_TASK:_ This calls for a verbatim copy of all the data, with no images carried over.
================================
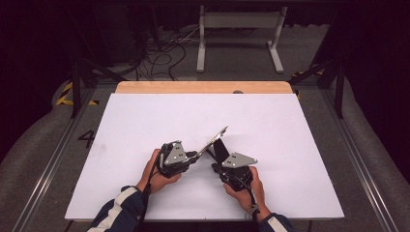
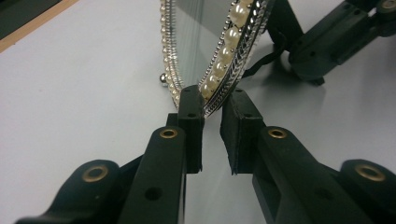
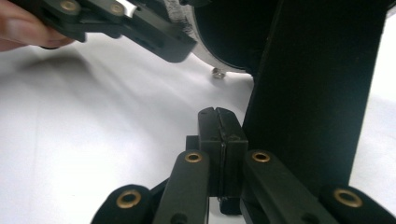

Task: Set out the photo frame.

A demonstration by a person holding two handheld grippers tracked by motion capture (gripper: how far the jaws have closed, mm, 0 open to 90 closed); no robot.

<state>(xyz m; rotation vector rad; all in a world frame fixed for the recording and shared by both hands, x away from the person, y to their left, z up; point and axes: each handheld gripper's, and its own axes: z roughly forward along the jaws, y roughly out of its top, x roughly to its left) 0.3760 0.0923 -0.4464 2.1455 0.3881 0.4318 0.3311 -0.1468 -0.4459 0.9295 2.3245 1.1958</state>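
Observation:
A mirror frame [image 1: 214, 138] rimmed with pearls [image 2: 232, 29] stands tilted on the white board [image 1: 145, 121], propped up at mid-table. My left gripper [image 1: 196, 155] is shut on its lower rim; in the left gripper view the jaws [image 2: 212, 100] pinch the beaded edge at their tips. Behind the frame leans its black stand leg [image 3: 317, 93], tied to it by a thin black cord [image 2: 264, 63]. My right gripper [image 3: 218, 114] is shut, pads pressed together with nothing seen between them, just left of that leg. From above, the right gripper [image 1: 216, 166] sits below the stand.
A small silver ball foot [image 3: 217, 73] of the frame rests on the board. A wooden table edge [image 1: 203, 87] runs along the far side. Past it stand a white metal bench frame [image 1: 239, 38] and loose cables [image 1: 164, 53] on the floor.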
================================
_WORKED SOLUTION:_
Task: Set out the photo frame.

A demonstration by a person holding two handheld grippers tracked by motion capture (gripper: how far the jaws have closed, mm, 0 open to 90 closed); no robot.

<state>(xyz m; rotation vector rad; all in a world frame fixed for the recording and shared by both hands, x away from the person, y to their left, z up; point and axes: each handheld gripper's, and its own axes: z roughly forward along the jaws, y roughly out of its top, x roughly to its left) 0.3760 0.0923 -0.4464 2.1455 0.3881 0.4318 0.3311 -0.1468 -0.4459 0.9295 2.3245 1.1958</state>
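Observation:
A mirror frame [image 1: 214, 138] rimmed with pearls [image 2: 232, 29] stands tilted on the white board [image 1: 145, 121], propped up at mid-table. My left gripper [image 1: 196, 155] is shut on its lower rim; in the left gripper view the jaws [image 2: 212, 100] pinch the beaded edge at their tips. Behind the frame leans its black stand leg [image 3: 317, 93], tied to it by a thin black cord [image 2: 264, 63]. My right gripper [image 3: 218, 114] is shut, pads pressed together with nothing seen between them, just left of that leg. From above, the right gripper [image 1: 216, 166] sits below the stand.
A small silver ball foot [image 3: 217, 73] of the frame rests on the board. A wooden table edge [image 1: 203, 87] runs along the far side. Past it stand a white metal bench frame [image 1: 239, 38] and loose cables [image 1: 164, 53] on the floor.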

For this exercise, nothing further remains to be done.